Five months have now passed since that infamous “greatest day of my life” and in a way that great day has never ended. I’ve made enough classroom appearances that all the kids now know who I am. I regularly get friendly hellos at the playground or when passing on their way to the bus taking them home. I’ll even get some mischievous looks followed by playful punches to the gut or a roguishly accusatory pointing of the finger. My kids love this recognition too. They’re the ones with the (reasonably) cool dad. For now, at least, I’m a source of pride to them which is pretty cool too.

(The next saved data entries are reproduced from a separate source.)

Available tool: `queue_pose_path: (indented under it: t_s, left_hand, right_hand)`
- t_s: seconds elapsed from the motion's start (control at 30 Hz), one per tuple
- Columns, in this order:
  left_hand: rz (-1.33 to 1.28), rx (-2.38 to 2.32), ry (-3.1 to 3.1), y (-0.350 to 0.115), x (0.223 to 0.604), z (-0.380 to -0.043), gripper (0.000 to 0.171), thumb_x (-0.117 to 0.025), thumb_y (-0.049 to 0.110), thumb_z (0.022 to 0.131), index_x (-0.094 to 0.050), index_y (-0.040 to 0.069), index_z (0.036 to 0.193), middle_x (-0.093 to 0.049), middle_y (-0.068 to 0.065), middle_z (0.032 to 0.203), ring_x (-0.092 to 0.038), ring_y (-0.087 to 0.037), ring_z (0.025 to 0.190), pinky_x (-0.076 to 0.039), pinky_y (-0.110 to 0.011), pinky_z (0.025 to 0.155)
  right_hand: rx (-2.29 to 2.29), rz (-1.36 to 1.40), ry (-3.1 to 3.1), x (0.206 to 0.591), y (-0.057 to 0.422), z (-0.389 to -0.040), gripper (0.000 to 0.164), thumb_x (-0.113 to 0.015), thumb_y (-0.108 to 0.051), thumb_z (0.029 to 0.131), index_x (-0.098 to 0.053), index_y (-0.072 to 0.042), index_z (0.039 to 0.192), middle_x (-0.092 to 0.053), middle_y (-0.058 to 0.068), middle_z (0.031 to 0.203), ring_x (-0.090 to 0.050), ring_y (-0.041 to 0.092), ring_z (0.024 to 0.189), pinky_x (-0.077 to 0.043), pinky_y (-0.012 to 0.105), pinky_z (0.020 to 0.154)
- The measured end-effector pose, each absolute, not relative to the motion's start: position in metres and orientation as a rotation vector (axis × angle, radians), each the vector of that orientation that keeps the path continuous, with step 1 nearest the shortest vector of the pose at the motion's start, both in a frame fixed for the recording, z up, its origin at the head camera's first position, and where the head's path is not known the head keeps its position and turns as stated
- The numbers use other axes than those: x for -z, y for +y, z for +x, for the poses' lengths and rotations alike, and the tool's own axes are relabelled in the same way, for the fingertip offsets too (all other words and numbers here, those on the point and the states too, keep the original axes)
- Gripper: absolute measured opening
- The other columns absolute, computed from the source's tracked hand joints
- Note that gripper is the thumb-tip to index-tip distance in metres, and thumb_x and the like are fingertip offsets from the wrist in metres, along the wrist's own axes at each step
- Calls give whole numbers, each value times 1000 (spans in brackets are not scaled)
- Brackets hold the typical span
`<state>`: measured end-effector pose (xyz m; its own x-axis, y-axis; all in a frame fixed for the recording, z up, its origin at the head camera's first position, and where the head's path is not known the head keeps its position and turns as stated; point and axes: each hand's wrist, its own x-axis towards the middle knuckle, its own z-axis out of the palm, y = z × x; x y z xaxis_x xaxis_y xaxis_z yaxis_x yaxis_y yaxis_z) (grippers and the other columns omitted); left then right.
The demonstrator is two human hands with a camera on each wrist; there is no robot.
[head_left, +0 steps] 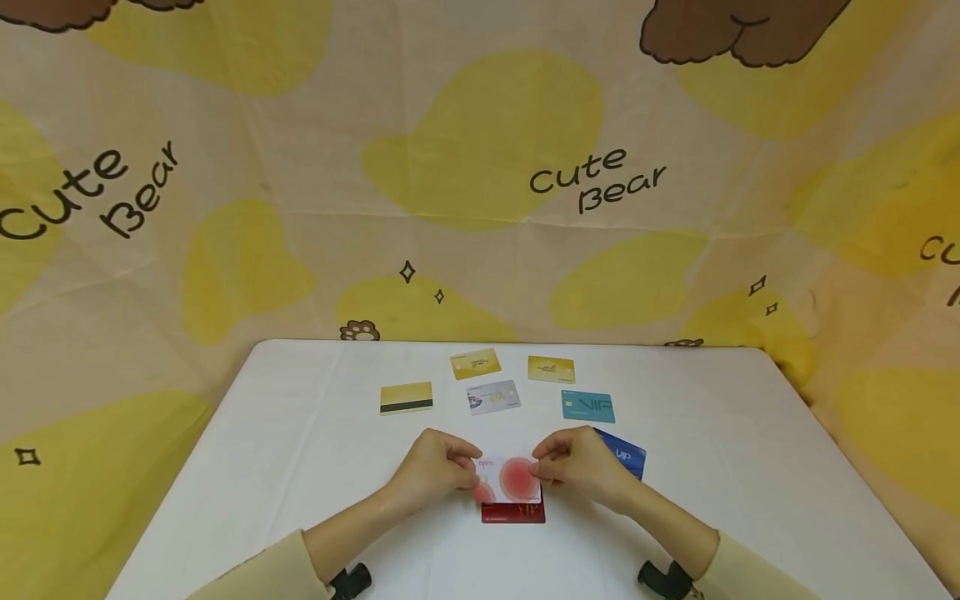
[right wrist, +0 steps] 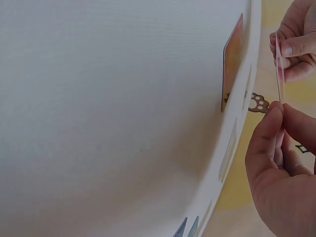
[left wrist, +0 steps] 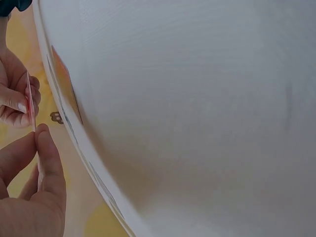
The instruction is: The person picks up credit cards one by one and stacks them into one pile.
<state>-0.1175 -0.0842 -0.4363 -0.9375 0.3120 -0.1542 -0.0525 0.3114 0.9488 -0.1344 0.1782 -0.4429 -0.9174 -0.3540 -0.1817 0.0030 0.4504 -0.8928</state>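
Observation:
Both hands hold a white card with pink-red circles above the table. My left hand pinches its left edge between thumb and fingers; my right hand pinches the right edge. In the left wrist view the card appears nearly edge-on, the left fingertips at its near end. The right wrist view likewise shows the card as a thin line between the two hands. A dark red card lies on the table, partly covered by the held one in the head view. Beside the right hand is a blue VIP card, partly hidden by it.
Farther back on the white table lie a gold card with a dark stripe, a silver card, a teal card and two gold cards, one left and one right. A patterned cloth hangs behind.

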Motion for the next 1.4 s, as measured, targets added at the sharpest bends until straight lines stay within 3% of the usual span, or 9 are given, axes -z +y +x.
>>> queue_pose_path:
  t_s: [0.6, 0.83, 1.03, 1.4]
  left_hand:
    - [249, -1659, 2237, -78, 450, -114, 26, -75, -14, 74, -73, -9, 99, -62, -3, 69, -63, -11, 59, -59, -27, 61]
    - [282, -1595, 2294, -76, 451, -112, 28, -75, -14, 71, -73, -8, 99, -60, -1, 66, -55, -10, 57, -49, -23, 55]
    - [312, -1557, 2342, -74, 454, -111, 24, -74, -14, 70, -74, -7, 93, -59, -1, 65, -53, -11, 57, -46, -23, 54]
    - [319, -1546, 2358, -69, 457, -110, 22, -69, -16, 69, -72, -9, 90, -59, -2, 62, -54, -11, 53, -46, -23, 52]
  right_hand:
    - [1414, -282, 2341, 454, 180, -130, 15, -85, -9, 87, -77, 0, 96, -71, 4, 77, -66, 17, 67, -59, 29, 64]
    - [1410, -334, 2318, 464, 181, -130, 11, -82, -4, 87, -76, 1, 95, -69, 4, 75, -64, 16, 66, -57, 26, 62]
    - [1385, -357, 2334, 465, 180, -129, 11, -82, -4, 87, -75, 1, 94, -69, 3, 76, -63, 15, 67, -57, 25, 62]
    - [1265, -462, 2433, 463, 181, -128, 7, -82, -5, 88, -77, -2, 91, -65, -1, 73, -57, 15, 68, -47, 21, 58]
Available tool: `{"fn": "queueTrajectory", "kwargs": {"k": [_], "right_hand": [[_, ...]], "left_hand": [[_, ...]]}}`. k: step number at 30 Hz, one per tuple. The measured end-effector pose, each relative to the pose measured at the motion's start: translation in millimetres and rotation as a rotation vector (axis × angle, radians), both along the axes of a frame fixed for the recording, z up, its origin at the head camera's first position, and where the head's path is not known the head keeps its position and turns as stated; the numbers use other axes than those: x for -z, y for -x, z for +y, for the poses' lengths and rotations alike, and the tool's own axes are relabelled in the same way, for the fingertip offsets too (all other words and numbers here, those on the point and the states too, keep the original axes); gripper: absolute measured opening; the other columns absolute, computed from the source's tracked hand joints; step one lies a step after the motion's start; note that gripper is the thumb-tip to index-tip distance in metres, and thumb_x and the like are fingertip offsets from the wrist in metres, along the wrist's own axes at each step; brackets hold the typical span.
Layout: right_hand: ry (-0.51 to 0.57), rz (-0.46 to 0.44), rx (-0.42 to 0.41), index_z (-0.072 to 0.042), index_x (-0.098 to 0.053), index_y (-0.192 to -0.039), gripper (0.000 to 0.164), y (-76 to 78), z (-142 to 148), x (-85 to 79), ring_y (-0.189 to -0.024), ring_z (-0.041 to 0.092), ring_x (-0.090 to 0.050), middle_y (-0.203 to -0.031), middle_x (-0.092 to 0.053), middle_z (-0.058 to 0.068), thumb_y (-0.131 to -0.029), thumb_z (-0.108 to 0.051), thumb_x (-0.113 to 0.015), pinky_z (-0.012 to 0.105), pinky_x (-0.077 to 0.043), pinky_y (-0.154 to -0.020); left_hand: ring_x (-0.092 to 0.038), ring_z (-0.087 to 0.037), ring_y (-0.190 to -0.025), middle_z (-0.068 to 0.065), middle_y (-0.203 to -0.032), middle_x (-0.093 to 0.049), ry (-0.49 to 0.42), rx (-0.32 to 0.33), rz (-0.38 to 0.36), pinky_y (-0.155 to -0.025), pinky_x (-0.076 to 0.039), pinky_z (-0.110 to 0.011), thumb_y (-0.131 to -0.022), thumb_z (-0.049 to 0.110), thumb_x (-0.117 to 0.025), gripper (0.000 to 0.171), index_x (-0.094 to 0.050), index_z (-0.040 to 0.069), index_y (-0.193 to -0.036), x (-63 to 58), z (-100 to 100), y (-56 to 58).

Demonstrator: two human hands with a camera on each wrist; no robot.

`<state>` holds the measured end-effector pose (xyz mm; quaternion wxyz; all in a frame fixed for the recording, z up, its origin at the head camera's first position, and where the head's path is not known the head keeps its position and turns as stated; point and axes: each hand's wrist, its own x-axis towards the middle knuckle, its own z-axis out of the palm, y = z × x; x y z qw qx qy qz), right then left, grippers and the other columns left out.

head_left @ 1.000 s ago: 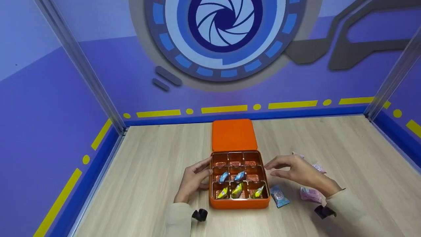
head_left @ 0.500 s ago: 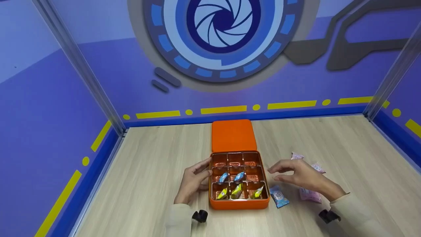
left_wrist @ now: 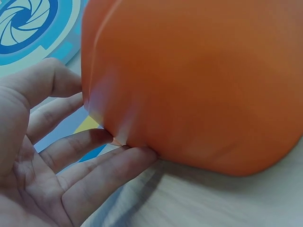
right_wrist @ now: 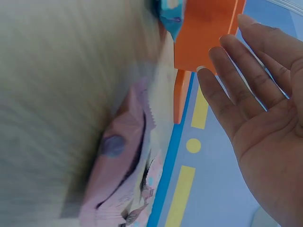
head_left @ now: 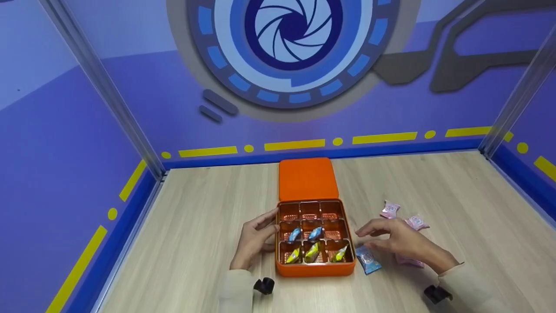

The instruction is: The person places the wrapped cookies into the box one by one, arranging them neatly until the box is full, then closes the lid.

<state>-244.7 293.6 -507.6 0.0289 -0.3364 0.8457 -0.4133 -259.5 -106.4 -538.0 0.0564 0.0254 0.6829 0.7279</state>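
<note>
An orange box [head_left: 316, 270] stands with its lid [head_left: 308, 179] folded back; a clear divider splits it into several compartments. Three yellow-wrapped candies [head_left: 312, 252] occupy the front row. Two blue-wrapped candies [head_left: 315, 233] sit in the middle row's left and centre compartments. My left hand [head_left: 253, 241] touches the box's left side with thumb and fingertips, the fingers extended against the orange wall [left_wrist: 189, 94] in the left wrist view. Right of the box, my right hand [head_left: 402, 239] hovers with loosely bent fingers, holding nothing. Just below its fingertips lies a blue-wrapped candy [head_left: 368, 261].
Pink-wrapped candies [head_left: 390, 209] lie on the wooden table [head_left: 208, 195] to the right; one pink candy [head_left: 410, 261] is partly hidden under my right hand. Behind the table rises a blue-purple patterned wall [head_left: 152, 100], with side panels at left and right.
My right hand has drawn slightly away from the box's right side and down toward the loose blue candy, uncovering more of the far pink candies. The left hand stays at the box.
</note>
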Motion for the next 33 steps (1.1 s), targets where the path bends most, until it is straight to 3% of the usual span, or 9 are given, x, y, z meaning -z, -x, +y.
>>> {"fn": "queueTrajectory", "kwargs": {"k": [6, 15, 22, 26, 33], "right_hand": [[-0.019, -0.09, 0.033, -0.013, -0.079, -0.119, 0.026, -6.3, 0, 1.4, -0.106, 0.028, -0.073, -0.116, -0.076, 0.001, -0.094, -0.011, -0.082, 0.049, -0.059, -0.096], [-0.013, -0.062, -0.037, -0.011, -0.078, -0.121, 0.028, -9.8, 0, 10.2, -0.108, 0.026, -0.073, -0.118, -0.077, 0.004, -0.093, -0.015, -0.084, 0.051, -0.06, -0.093], [-0.031, -0.031, -0.105, -0.011, -0.077, -0.122, 0.032, -10.3, -3, 17.3, -0.113, 0.017, -0.07, -0.123, -0.075, 0.005, -0.092, -0.014, -0.085, 0.044, -0.06, -0.095], [-0.047, 0.027, -0.134, -0.011, -0.078, -0.12, 0.034, -10.9, -4, 19.4, -0.111, 0.017, -0.07, -0.122, -0.076, 0.005, -0.088, -0.016, -0.088, 0.037, -0.06, -0.095], [-0.103, 0.034, -0.158, -0.015, -0.078, -0.119, 0.037, -14.1, -2, 18.9, -0.11, 0.017, -0.069, -0.124, -0.074, 0.006, -0.085, -0.018, -0.091, 0.031, -0.057, -0.098]], "left_hand": [[-0.057, -0.034, -0.137, -0.017, -0.152, -0.058, -0.013, 0.004, 0.02, -0.065, -0.065, -0.043, -0.097, 0.006, -0.071, 0.053, -0.064, 0.01, -0.149, 1.3, -1, 0.1], [-0.058, -0.035, -0.136, -0.017, -0.152, -0.058, -0.025, -0.007, 0.028, -0.066, -0.065, -0.044, -0.097, 0.003, -0.07, 0.053, -0.063, 0.009, -0.149, 1.3, -4, -0.2], [-0.059, -0.034, -0.135, -0.017, -0.152, -0.058, -0.037, 0.002, 0.013, -0.062, -0.065, -0.042, -0.097, 0.003, -0.071, 0.054, -0.063, 0.009, -0.15, 1.1, -5, 0.0], [-0.065, -0.031, -0.128, -0.017, -0.152, -0.058, -0.015, -0.004, 0.016, -0.061, -0.065, -0.041, -0.096, 0.005, -0.072, 0.054, -0.063, 0.01, -0.149, 0.4, -5, -0.1], [-0.064, -0.032, -0.129, -0.018, -0.151, -0.059, 0.002, -0.009, 0.038, -0.066, -0.065, -0.04, -0.097, 0.005, -0.072, 0.053, -0.064, 0.009, -0.148, 1.8, -6, 1.4]]}}
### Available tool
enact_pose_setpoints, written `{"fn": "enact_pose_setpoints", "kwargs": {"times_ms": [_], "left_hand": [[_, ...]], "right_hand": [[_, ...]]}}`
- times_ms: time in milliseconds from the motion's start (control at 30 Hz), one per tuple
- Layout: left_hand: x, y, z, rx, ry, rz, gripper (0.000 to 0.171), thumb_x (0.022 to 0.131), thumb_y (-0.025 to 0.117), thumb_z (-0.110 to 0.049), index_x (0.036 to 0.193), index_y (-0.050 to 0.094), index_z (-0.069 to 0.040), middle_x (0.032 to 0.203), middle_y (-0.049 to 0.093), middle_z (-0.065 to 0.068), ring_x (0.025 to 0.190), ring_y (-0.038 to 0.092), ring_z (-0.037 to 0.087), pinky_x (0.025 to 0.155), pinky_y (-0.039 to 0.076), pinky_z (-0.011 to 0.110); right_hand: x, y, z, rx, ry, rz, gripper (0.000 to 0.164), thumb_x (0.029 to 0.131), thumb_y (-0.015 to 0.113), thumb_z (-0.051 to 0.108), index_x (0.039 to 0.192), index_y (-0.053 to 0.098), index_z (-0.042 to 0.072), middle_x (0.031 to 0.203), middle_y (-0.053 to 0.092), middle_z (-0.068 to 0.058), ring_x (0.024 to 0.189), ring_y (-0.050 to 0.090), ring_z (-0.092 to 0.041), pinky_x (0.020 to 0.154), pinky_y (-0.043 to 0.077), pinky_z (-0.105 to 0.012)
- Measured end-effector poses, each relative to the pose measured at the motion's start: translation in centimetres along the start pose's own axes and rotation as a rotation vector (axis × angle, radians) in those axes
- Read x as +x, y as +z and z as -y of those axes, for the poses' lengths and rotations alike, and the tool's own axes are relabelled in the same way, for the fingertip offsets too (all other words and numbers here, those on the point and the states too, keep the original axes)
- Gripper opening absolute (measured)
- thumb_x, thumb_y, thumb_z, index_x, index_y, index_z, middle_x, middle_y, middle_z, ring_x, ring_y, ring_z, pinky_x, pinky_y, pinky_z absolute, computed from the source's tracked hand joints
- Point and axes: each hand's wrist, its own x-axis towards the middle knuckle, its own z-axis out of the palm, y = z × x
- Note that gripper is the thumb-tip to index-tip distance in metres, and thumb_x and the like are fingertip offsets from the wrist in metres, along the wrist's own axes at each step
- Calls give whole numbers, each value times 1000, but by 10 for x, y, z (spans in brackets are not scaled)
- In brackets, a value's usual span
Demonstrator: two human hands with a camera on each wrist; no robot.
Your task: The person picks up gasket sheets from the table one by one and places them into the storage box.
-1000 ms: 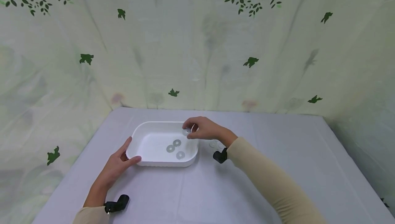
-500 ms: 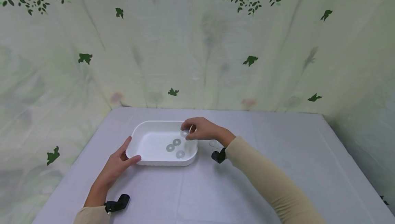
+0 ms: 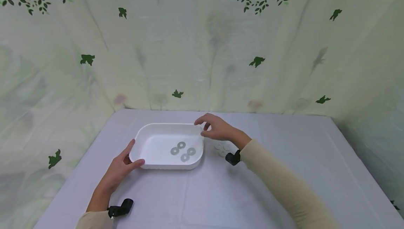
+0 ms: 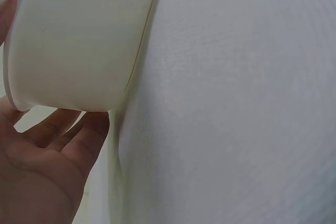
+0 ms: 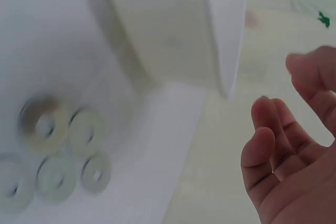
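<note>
A white rectangular tray [image 3: 154, 146] with rounded corners sits on the table, left of centre. My left hand [image 3: 118, 170] holds its left end, the thumb on the near rim; in the left wrist view the fingers [image 4: 86, 140] touch the outer wall. Several flat grey washers, one of them the right-hand washer [image 3: 191, 154], lie on the tray floor. My right hand [image 3: 217, 128] is over the tray's far right corner, fingers loosely bent and apart, holding nothing. More washers [image 5: 47, 182] lie on the table right of the tray, partly hidden by my right arm in the head view.
A pale cloth [image 3: 284, 173] covers the table. Behind it hangs a translucent curtain [image 3: 195, 53] printed with leaves, which also runs along both sides. Black wrist cameras sit on both wrists, the right camera [image 3: 233, 157] close to the loose washers.
My right hand has let go of a washer, which now lies on the tray floor with the others. The hand has moved up and right to the rim. My left hand stays put.
</note>
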Motion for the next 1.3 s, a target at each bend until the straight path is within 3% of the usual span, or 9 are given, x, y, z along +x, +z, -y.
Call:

And then there’s the hand-holding. Sometimes I’ll even get a hug. One hundred percent initiated by the children, boys and girls alike, with no forethought or reason; just honest, spontaneous demonstrations of kindness and appreciation. The same thing happens at the hockey rink. Except the hand-holding, of course, because, well, it’s hockey. On the ice, kinship is shared via staged fisticuffs and change room ribbing. The means may be different but the message is the same. All are perfect little moments for me. It’s like experiencing the Grinch’s heart growing three sizes each and every time.

So yes, it has been a watershed year for me. An eye-opening one and a heart-warming one as well. In a world drunk with selfishness, intolerance, and ego; where unpleasant people monopolize our attention and the nice ones seem ever fewer in numbers; where our fears too often trump our compassion; and where the simple, human act of physically expressing fondness is wrought with wariness and openly discouraged, I have been fortunate to experience the sweetness of kids. Gentle, honest, terrific kids, not yet sullied by the harsh realities of life or tempted by the darker urges of humanity … well, usually.

I’m lucky to be getting to know them and earning their trust and friendship. They haven’t a clue of the joy they’ve given me this year. All thanks to a simple holding of a hand.